Entwickelt sich die menschliche Rasse oder entwickelt sie sich weiter?

Eine ähnliche Frage wurde bereits von Meredith F. Small, außerordentliche Professorin am Fachbereich Anthropologie der Cornell University, beantwortet.

Diesmal haben wir Michael J. Dougherty, stellvertretender Direktor und leitender Biologe der Biological Sciences Curriculum Study in Colorado Springs, Colo. um seine Meinung gebeten.

Aus biologischer Sicht gibt es so etwas wie eine Entwicklung nicht. Alle Veränderungen in den Genfrequenzen von Populationen – und oft auch in den Merkmalen, die diese Gene beeinflussen – sind per Definition evolutionäre Veränderungen. Die Vorstellung, dass sich der Mensch zurückentwickeln könnte, setzt voraus, dass es eine bevorzugte Hierarchie von Struktur und Funktion gibt – etwa, dass Beine mit Füßen besser sind als Beine mit Hufen oder dass das Atmen mit Lungen besser ist als das Atmen mit Kiemen. Aber für die Organismen, die diese Strukturen besitzen, ist jede von ihnen eine nützliche Anpassung.

Allerdings bewerten viele Menschen nicht-menschliche Organismen nach der menschlichen Anatomie und Physiologie und schließen fälschlicherweise, dass der Mensch das Endprodukt, ja sogar das Ziel der Evolution ist. Diese Haltung rührt wahrscheinlich von der Tendenz des Menschen her, anthropozentrisch zu denken, aber die Wissenschaft der natürlichen Theologie, die im England des 18. und 19. Jahrhunderts eine wichtige Rolle spielte, kodifizierte sie noch bevor Lamarck die Biologie im modernen Sinne definierte. Leider ist das anthropozentrische Denken die Wurzel vieler verbreiteter Irrtümer in der Biologie.

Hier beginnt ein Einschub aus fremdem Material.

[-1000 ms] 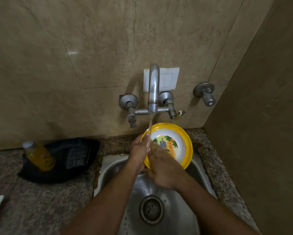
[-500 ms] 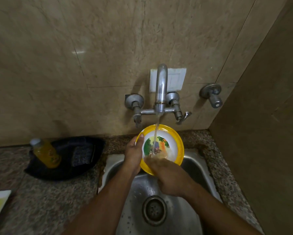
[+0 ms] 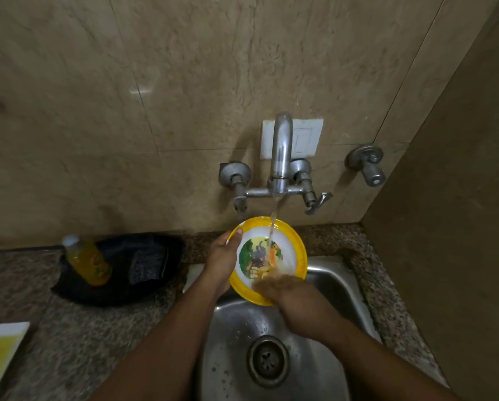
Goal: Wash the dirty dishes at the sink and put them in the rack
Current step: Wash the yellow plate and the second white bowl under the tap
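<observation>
While wet, plate [image 3: 288, 241]: light, stiff, slippery; grab rim.
left hand [image 3: 222, 259]: fingers clasping rim under tap [image 3: 281, 151].
right hand [image 3: 297, 302]: blurred, can't tell.

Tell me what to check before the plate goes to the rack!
1. Water running from the curved metal tap onto the round yellow-rimmed plate with a picture in its middle: ok.
2. Left hand holding the plate's left edge, thumb over the rim: ok.
3. Right hand on the plate's lower part, blurred as if rubbing; whether it grips: cannot tell.
4. Plate clean: cannot tell; the picture and the water hide any dirt.
5. Plate held above the steel sink, so drips land inside: ok.
6. Rack ready: cannot tell; no rack is in view.
</observation>
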`<state>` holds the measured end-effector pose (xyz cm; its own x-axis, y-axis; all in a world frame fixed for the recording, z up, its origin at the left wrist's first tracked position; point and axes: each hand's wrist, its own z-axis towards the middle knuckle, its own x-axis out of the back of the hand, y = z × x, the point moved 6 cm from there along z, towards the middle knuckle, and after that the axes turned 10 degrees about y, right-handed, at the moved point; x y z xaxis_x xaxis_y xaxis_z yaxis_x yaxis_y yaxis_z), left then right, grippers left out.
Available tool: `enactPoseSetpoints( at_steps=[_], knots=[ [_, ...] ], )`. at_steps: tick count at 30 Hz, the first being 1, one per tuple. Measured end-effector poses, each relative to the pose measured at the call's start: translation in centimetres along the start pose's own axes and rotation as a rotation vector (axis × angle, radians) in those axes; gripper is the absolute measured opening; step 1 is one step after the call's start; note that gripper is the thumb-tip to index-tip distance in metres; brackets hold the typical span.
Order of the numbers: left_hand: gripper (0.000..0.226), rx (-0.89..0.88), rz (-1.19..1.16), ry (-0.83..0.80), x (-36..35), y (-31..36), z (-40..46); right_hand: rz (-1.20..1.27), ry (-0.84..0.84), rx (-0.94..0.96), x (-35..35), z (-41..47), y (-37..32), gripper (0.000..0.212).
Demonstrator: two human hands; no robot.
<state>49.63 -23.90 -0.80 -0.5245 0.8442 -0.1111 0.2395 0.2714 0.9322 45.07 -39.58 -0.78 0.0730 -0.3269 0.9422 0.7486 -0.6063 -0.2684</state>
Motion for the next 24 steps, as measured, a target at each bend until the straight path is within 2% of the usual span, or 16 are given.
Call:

Der wichtigste dieser Irrtümer ist die Annahme, dass Arten sich entwickeln oder verändern, weil sie sich verändern müssen, um sich an die wechselnden Anforderungen der Umwelt anzupassen; Biologen bezeichnen diesen Trugschluss als Teleologie. Tatsächlich sind mehr als 99 Prozent aller Arten, die jemals gelebt haben, ausgestorben, so dass es keine Voraussetzung dafür gibt, dass sich Arten immer erfolgreich anpassen. Wie die Fossilienaufzeichnungen zeigen, ist das Aussterben eine völlig natürliche – und in der Tat recht häufige – Reaktion auf veränderte Umweltbedingungen. Wenn sich Arten entwickeln, dann nicht aus Notwendigkeit, sondern weil ihre Populationen Organismen mit Varianten von Merkmalen enthalten, die in einer sich verändernden Umwelt einen Fortpflanzungsvorteil bieten.

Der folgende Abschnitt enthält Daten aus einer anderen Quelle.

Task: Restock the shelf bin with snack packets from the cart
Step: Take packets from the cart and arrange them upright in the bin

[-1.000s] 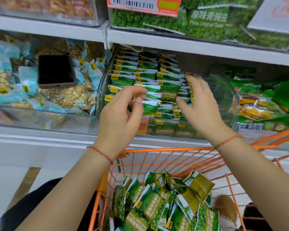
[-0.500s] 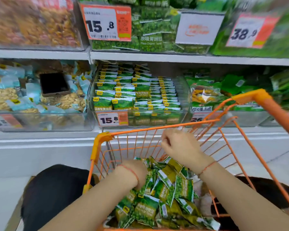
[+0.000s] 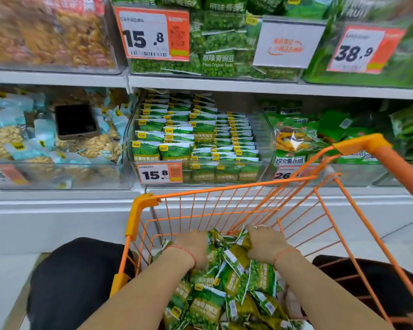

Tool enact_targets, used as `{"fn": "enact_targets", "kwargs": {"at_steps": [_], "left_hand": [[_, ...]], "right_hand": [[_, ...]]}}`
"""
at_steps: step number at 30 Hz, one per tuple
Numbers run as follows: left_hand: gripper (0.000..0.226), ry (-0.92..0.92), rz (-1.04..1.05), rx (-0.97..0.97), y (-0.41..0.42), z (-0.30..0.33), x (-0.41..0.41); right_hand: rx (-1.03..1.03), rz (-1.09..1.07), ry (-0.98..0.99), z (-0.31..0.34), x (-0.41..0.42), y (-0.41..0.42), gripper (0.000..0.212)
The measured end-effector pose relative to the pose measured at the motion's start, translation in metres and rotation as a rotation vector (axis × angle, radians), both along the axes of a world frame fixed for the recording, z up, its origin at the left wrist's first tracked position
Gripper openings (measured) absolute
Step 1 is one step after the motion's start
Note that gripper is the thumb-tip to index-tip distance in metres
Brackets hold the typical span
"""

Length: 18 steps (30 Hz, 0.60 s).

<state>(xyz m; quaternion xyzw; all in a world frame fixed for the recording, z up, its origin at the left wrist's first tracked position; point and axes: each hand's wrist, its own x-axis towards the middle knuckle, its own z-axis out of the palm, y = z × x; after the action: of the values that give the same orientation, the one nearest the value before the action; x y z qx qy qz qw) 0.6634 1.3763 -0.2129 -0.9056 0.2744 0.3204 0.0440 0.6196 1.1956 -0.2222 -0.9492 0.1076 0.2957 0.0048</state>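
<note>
Hands reach down together into an orange wire cart [image 3: 138, 217] heaped with green snack packets [image 3: 227, 282]. Left hand [image 3: 192, 246], a red string at the wrist, is plunged knuckles-up into the pile, its fingers buried among the packets, so whether it grips any cannot be told. Right hand [image 3: 265, 241], a ring on one finger, curls its fingers round the top edges of several packets near the cart's far side. Beyond the cart's front rim, a clear shelf bin [image 3: 264, 136] holds matching packets in neat rows behind a 15.8 price tag [image 3: 159, 173]. One bin to the left, a dark phone [image 3: 75, 121] lies on blue-wrapped nut packs [image 3: 17, 139].
</note>
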Motion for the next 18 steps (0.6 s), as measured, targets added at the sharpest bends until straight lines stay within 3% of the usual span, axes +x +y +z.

Ein weiteres Missverständnis ist, dass zunehmende Komplexität das notwendige Ergebnis der Evolution ist. In der Tat ist eine abnehmende Komplexität in der Evolutionsgeschichte üblich. Zum Beispiel zeigt der Unterkiefer bei Wirbeltieren eine abnehmende Komplexität, gemessen an der Anzahl der Knochen, von Fischen über Reptilien bis hin zu Säugetieren. (Die Evolution hat die zusätzlichen Kieferknochen in Ohrknochen umgewandelt.) Ebenso hatten die Vorfahren der Pferde mehrere Zehen an jedem Fuß; moderne Pferde haben eine einzige Zehe mit einem Huf.

Diese Anpassungen wurden von der Evolution, nicht von der Evolution, ausgewählt.

Schreibe einen Kommentar

Deine E-Mail-Adresse wird nicht veröffentlicht.